What to do. Which lines of the data contain the string "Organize"? Copy every one.

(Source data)
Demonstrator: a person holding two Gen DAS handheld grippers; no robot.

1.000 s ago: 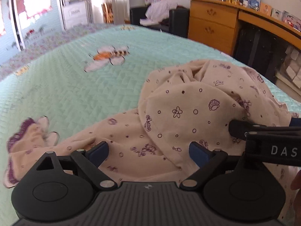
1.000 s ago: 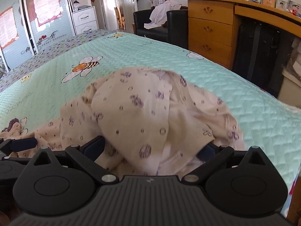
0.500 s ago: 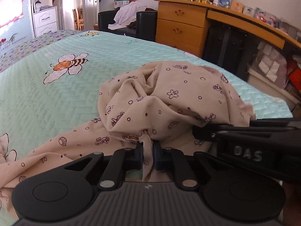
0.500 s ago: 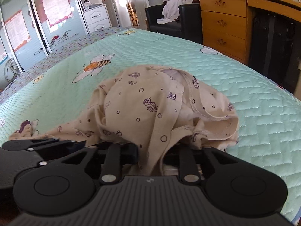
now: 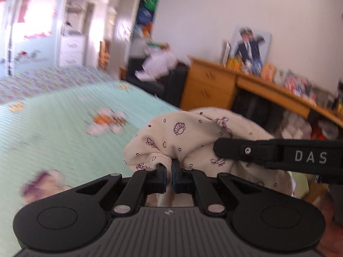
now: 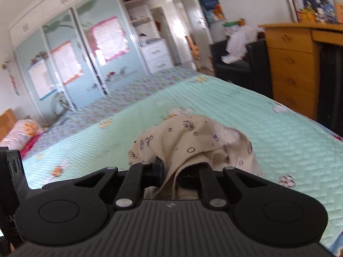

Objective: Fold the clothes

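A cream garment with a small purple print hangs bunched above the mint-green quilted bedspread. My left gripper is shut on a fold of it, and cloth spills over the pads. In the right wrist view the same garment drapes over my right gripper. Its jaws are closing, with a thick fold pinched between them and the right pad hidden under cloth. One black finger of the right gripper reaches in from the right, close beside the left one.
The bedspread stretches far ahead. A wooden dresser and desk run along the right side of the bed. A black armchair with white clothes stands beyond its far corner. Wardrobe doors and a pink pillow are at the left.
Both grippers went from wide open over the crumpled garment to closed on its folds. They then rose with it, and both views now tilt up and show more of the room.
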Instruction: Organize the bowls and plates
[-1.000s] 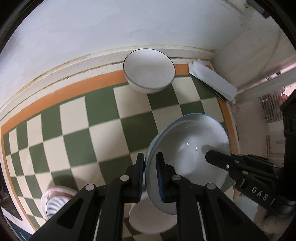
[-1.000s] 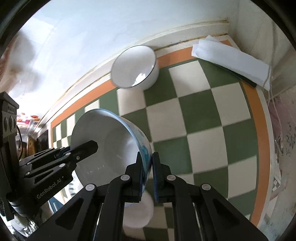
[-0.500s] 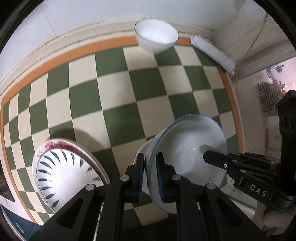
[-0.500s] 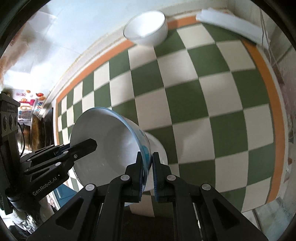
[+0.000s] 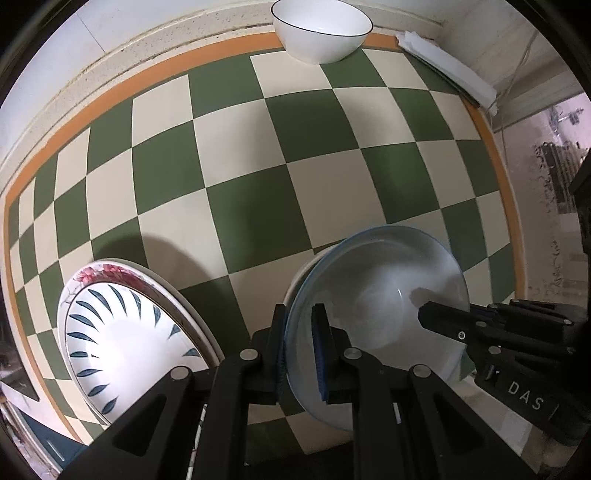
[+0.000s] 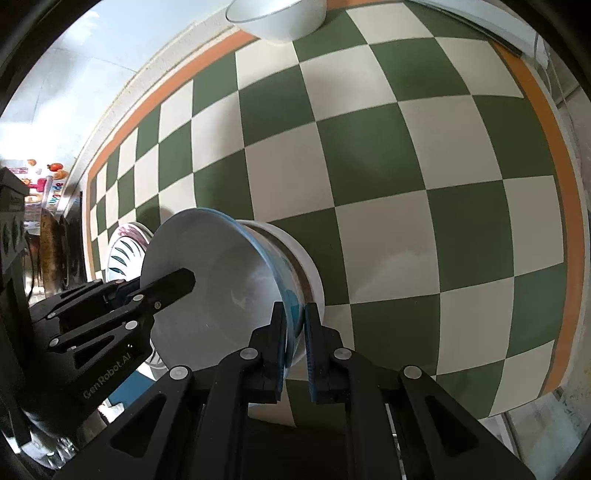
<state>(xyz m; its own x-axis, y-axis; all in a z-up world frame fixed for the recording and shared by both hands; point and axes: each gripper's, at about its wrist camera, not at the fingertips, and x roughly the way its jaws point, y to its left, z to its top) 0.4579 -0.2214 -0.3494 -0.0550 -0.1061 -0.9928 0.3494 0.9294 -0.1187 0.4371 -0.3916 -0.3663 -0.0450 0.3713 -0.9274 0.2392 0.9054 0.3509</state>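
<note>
A blue-rimmed white bowl (image 5: pixel 380 295) is held by both grippers just above or in a white bowl (image 6: pixel 306 266) on the checkered cloth; contact is unclear. My left gripper (image 5: pixel 300 343) is shut on its left rim. My right gripper (image 6: pixel 294 332) is shut on its right rim, and it shows in the left wrist view (image 5: pixel 461 332). A plate with blue leaf strokes (image 5: pixel 122 339) lies on a floral-edged plate at the front left. A plain white bowl with a dark rim line (image 5: pixel 321 29) stands at the far edge by the wall.
The green and cream checkered cloth (image 5: pixel 240 177) has an orange border. A folded white cloth (image 5: pixel 450 70) lies at the far right corner. The wall runs along the back. The table edge drops off on the right.
Both grippers with the blue-rimmed bowl have pulled back from the wall and come down toward the white bowl beneath. The stacked plates have come into view at the left.
</note>
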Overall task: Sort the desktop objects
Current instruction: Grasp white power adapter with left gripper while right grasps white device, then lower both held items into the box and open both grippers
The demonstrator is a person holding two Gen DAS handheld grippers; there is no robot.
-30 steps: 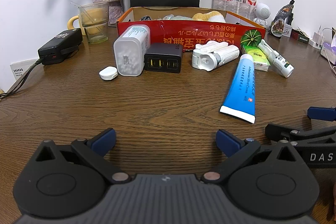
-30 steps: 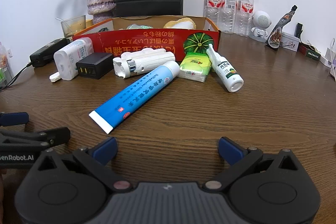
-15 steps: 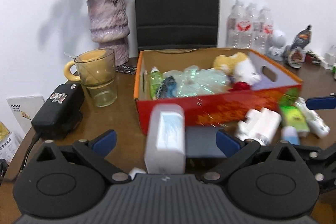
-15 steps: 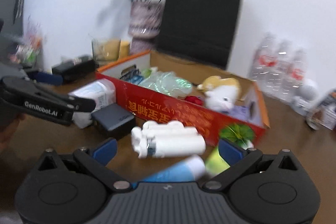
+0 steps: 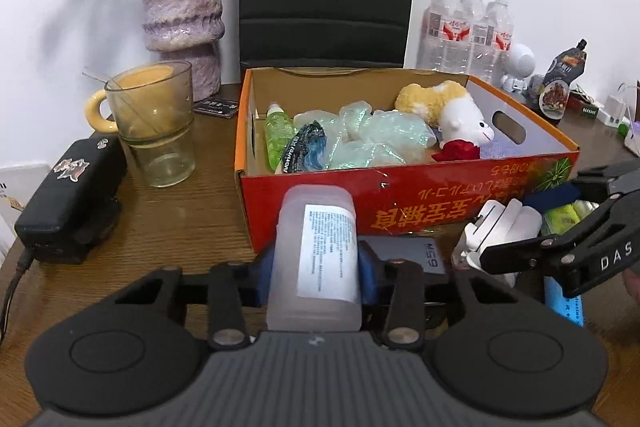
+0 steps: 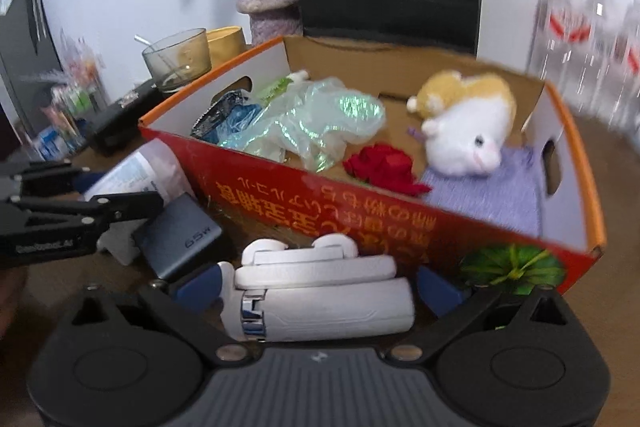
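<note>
— Left gripper [image 5: 316,275]?
— Clenched on the translucent white bottle [image 5: 314,259], just before the red box [image 5: 460,203].
— Right gripper [image 6: 320,291]?
— Jaws spread either side of the white folded device [image 6: 320,299] on the table [image 5: 168,219]; pads not visibly touching.

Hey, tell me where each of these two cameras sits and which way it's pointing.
Left wrist: sits on the left tool, facing the red box and the wall; its blue pads clamp a translucent white container; the right tool shows at right.
Right wrist: sits on the right tool, looking into the box from its right front corner; its pads flank a white device; the left tool shows at left.
Shared: box, plush toy, grey charger, vase.
</note>
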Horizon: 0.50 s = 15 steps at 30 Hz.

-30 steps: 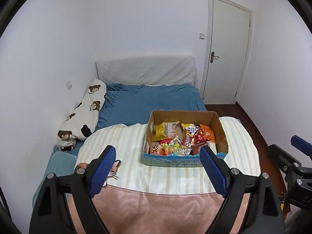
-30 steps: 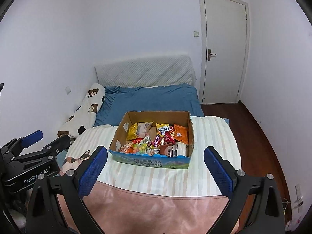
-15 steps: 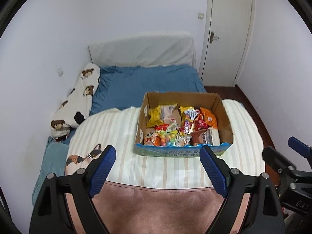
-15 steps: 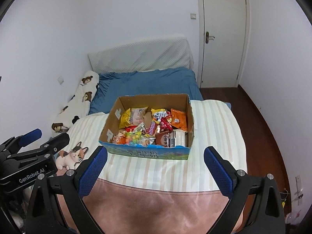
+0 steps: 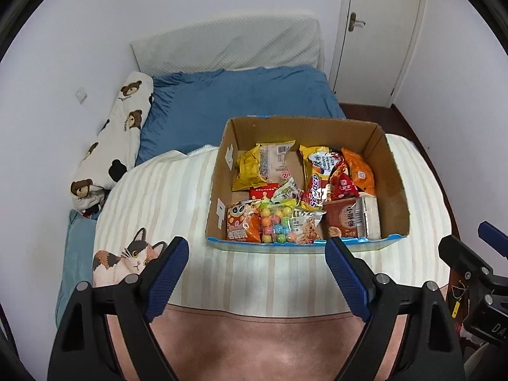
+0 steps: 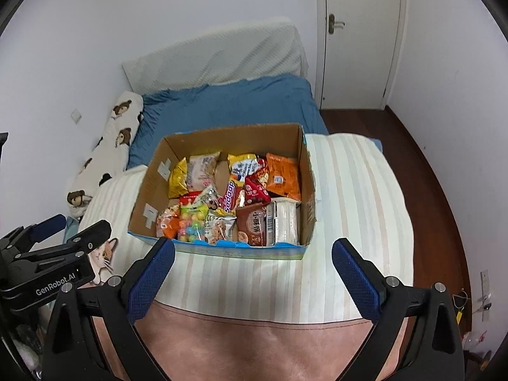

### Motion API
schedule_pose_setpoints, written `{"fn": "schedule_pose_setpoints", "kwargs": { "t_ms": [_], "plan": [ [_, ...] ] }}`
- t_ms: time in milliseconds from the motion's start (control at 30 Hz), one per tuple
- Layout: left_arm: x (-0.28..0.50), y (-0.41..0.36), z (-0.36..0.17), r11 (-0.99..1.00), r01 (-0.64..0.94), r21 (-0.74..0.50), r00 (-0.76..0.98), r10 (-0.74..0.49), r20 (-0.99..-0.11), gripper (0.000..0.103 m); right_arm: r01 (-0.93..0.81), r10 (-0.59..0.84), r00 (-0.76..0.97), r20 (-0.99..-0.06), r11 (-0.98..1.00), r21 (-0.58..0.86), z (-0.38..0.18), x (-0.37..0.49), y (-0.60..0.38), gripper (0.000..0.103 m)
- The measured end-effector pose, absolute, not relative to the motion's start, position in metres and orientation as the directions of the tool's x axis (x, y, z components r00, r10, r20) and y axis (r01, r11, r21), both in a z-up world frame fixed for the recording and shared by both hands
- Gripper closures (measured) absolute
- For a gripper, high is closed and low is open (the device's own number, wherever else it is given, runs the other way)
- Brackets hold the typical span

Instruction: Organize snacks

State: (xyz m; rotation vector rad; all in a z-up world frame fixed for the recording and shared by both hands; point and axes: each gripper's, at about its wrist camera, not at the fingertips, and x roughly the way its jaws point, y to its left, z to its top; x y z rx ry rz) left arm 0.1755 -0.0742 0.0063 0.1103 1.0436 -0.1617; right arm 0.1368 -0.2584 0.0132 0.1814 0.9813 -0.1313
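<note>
An open cardboard box [image 5: 393,171] [image 6: 149,187] sits on a striped blanket on the bed. It holds several snack packs: a yellow bag [image 5: 249,171], an orange pack [image 5: 358,171], a red sedaap pack [image 5: 314,190], a bag of coloured balls [image 5: 276,222] and a brown packet [image 5: 343,219]. My left gripper [image 5: 255,266] is open and empty, just in front of the box. My right gripper [image 6: 254,270] is open and empty, also in front of the box. Each gripper shows at the edge of the other's view.
The striped blanket [image 5: 165,203] has a cat picture [image 5: 127,260] at its left. A bear-print pillow [image 5: 117,139] lies along the left wall. Blue sheet [image 5: 241,95] lies behind the box. A door [image 5: 377,31] and wooden floor [image 6: 444,190] are to the right.
Both grippers have moved forward and tilted down toward the box, which now looks larger and lower in both views. Both stay open and empty.
</note>
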Motion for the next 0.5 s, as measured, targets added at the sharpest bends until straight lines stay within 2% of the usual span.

Solution below.
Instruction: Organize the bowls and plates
Instruction: Organize snacks

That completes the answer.